With sudden impulsive fear we all backed away from him so fast like that memorable scene from the movie ‘Ten Commandments’ when Mosses had parted the Red Sea.
Initially, most of us were jovially excited for being there in a large group, but no one had seriously expected the trouble and the real fear of dead and torture had been deeply implanted in our brains as the result of fearfully growing up under an extremely ruthless and brutal dictator like Ne Win.
“Don’t be afraid. Just look out there! Lying there is our hero, U Thant, the most famous son of our land. He deserves much, much more than what Ne Win’s thugs are offering. A small plot on the ordinary ground of Kyandaw Cemetery? That is an insult! Ugly insult to the Third General Secretary of United Nations!
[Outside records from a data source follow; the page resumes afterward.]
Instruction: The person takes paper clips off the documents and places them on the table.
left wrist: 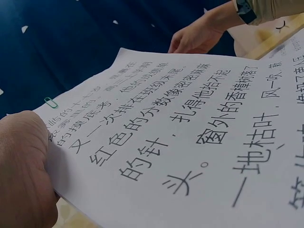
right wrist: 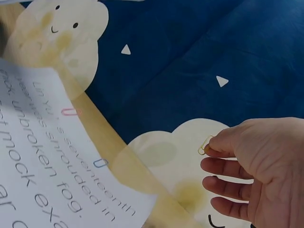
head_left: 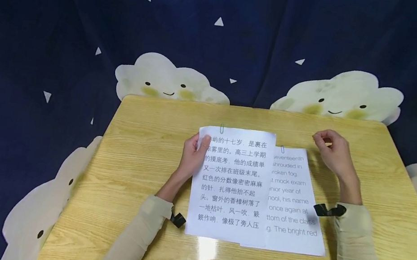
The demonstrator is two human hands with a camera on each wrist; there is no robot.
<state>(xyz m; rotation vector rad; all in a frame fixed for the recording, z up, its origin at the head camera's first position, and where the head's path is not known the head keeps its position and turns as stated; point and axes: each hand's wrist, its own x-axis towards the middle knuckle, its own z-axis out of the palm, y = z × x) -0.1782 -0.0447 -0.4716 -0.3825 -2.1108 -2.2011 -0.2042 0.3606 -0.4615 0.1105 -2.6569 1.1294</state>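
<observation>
My left hand (head_left: pixel 193 157) grips the left edge of a paper sheet (head_left: pixel 229 188) printed with Chinese characters, thumb on its face. A green paper clip (left wrist: pixel 51 102) sits on that sheet's top edge. Partly covered by it, on the right, lies a sheet (head_left: pixel 291 202) of English print. Along the English sheet's top are a blue paper clip (right wrist: pixel 101 163) and a red paper clip (right wrist: pixel 71 112); in the head view the Chinese sheet hides the red one. Past the English sheet's upper right corner, my right hand (head_left: pixel 335 154) pinches a yellow paper clip (right wrist: pixel 204 148) between thumb and index finger.
Both sheets are over a light wooden table (head_left: pixel 140 146), whose far edge meets a dark blue curtain (head_left: pixel 191 32) with white triangles and smiling clouds. A black band (head_left: pixel 328 210) circles the right wrist; another (head_left: pixel 178 220) is at the left.
</observation>
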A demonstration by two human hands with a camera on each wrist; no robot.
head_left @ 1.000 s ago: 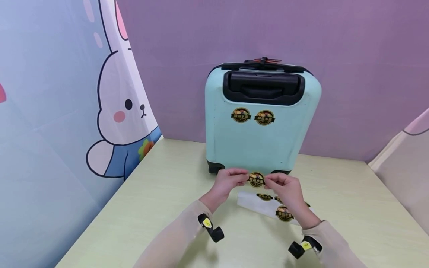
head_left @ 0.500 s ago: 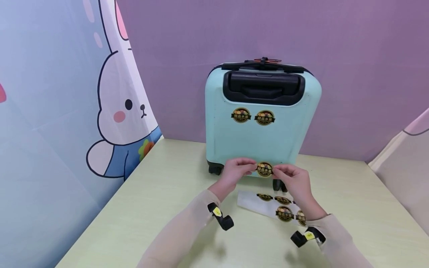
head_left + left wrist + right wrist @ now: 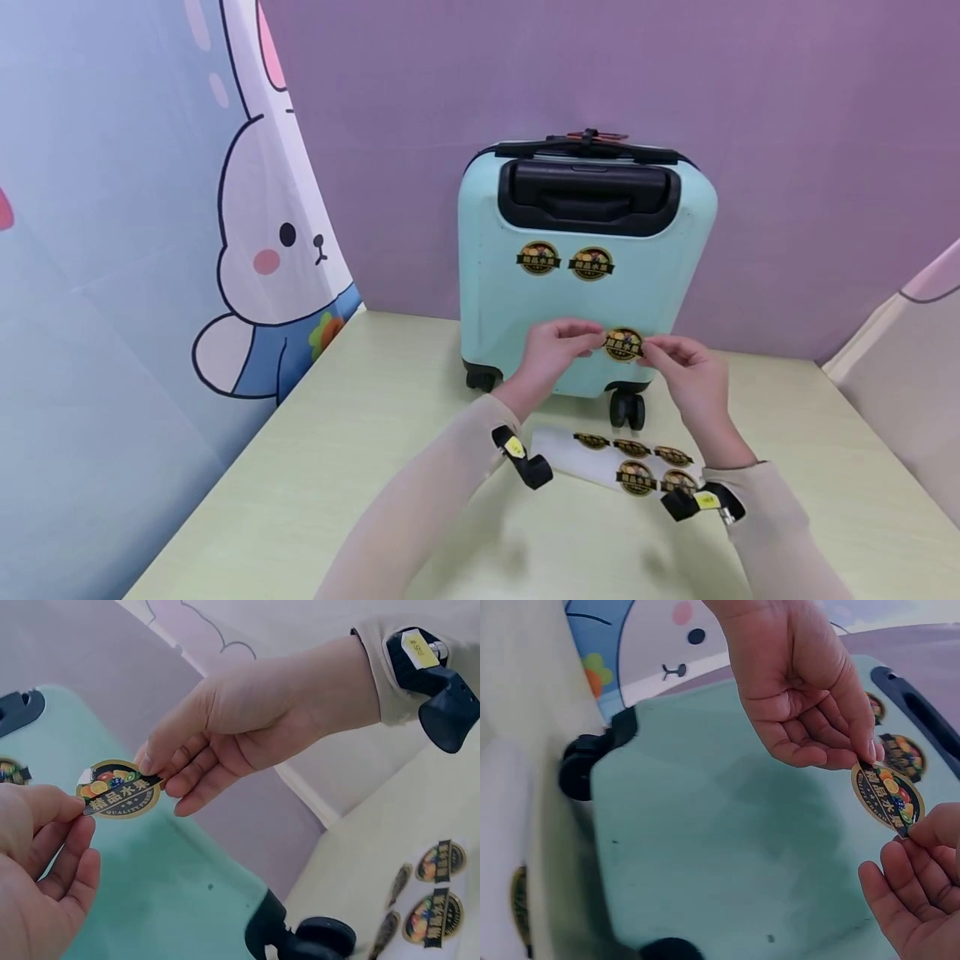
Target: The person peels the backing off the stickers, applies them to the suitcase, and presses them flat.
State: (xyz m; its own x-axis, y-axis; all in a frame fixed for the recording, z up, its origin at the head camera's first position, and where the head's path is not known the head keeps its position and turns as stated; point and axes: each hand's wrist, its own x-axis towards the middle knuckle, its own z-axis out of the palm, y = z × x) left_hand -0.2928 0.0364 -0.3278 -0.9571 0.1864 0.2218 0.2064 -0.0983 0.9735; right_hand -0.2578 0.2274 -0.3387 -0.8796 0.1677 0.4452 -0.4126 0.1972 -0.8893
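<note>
Between my two hands a round black-and-gold fruit sticker (image 3: 623, 343) is stretched flat, in front of the lower right of a mint-green suitcase (image 3: 555, 308). My left hand (image 3: 551, 358) pinches its left end between thumb and forefinger. The right hand (image 3: 692, 379) pinches the opposite end the same way. In the left wrist view the sticker (image 3: 120, 789) faces the camera, fruit pictures upward. Whether it touches the suitcase cannot be told. Two matching stickers (image 3: 538, 258) sit side by side on the suitcase below its black handle recess (image 3: 588, 197).
A white backing sheet (image 3: 555, 447) with several more stickers lies on the pale table (image 3: 360, 467) before the suitcase. Black wheels (image 3: 627, 409) stand under the suitcase. Behind it hangs a purple backdrop (image 3: 810, 183), with a rabbit-print cloth (image 3: 120, 292) at left.
Both hands have lifted the sticker up and to the right, from near the suitcase's bottom edge to in front of its lower right face. The backing sheet has stayed put.
</note>
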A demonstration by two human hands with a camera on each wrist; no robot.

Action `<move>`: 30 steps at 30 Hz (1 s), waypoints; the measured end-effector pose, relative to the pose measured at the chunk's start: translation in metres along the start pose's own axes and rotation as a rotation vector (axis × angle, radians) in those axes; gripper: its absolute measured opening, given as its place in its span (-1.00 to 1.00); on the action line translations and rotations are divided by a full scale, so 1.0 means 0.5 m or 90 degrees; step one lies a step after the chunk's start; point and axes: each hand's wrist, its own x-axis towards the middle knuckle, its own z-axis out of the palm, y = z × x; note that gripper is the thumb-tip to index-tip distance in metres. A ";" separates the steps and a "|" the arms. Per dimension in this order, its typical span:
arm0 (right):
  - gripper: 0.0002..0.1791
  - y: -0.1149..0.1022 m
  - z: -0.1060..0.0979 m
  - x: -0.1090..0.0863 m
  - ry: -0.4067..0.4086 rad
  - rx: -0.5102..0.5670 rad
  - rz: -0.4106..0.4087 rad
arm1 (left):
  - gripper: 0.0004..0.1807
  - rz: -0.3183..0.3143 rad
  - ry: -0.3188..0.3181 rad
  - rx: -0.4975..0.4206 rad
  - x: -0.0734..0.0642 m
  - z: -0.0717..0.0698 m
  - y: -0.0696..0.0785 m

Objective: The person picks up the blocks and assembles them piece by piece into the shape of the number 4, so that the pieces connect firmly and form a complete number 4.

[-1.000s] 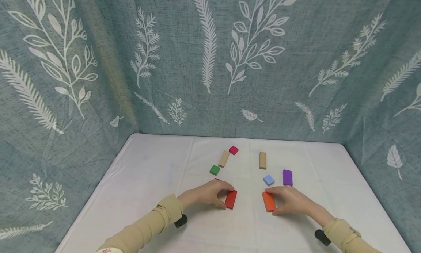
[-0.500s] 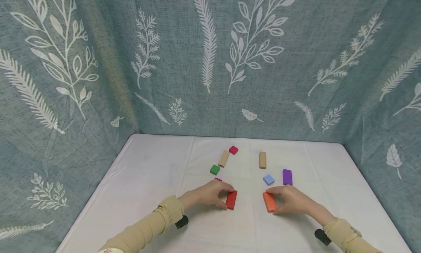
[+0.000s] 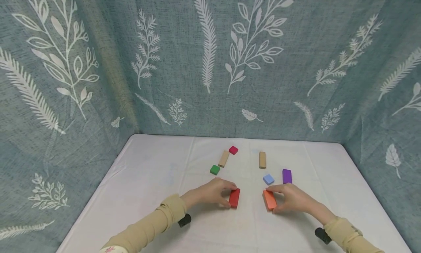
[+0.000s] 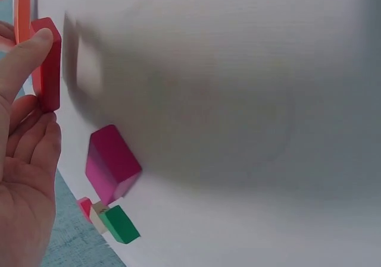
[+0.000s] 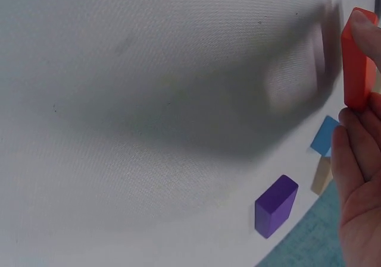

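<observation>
My left hand (image 3: pixel 213 192) pinches a red wooden block (image 3: pixel 234 198) by its two ends, between thumb and fingers. Opposite it, an orange block (image 3: pixel 269 200) is held the same way by my right hand (image 3: pixel 291 198). Both blocks stand a short gap apart in the head view. Shadows fall on the cloth beside each held block in the wrist views. A magenta block (image 4: pixel 112 163) lies near my left hand, hidden behind it in the head view. Close beyond my right hand are a light blue block (image 3: pixel 268 179) and a purple block (image 3: pixel 287 176).
Farther back on the white-covered table (image 3: pixel 148 172) lie a green block (image 3: pixel 215 169), a plain wooden block (image 3: pixel 223 159), a crimson block (image 3: pixel 233 150) and a second plain wooden block (image 3: pixel 262 160). A patterned blue-green curtain (image 3: pixel 184 63) hangs around the table's back and sides.
My left hand has shifted slightly right and away from me with the red block. The orange block in my right hand has moved very little. The magenta block has gone from sight behind the left hand.
</observation>
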 end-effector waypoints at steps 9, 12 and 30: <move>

An insult to all of us.” That was the essence of what he was then yelling out at the top of his voice at the same time pointing his right finger towards the shining casket of late U Thant.
I was so scared at first, I immediately backed out away from the bus as far as I could and swallowed up by the student crowd just behind me.
“So, what we’re gonna do now?” Then some brave soul from the crowd yelled out at Tin Maung Oo and he quickly shouted back, “Our U Thant should be treated with more respect than Ne Win’s thugs had so far shown. We the brave RIT students have to take the matter into our hands. We’ll take the coffin, and build a deserving memorial for U Thant on the ground of historical Rangoon University Campus. Let’s do it now!”
Then he jumped down from the bus roof right onto the hard ground, almost lost his balance, but swiftly stood up, and started energetically attacking the about five feet tall iron-bar-fence stood just there. Seriously agitated by then, we all nearby joined in and the long line of fence gave in and collapsed right down onto the hard earthen ground. We then rushed forward to the stand where the coffin was.
Me and many of my classmates ended up with the coffin in RASU that night. But for some reason I never saw Tin Maung Oo again inside RASU. At the end, my brother ended up in jail but I miraculously escaped. Two of my friends were never seen again. Only two years later in 1976, I read about hanging of Tin Maung Oo in Insein or Rangoon jail in the newspapers.
I am now collecting the first hand experiences of that uprising from my RIT contemporaries and eventually write a detail essay to honour Tin Maung Oo and other fallen students of mother RIT.
May his soul rest in peace as Ne Win’s soul burn in hell!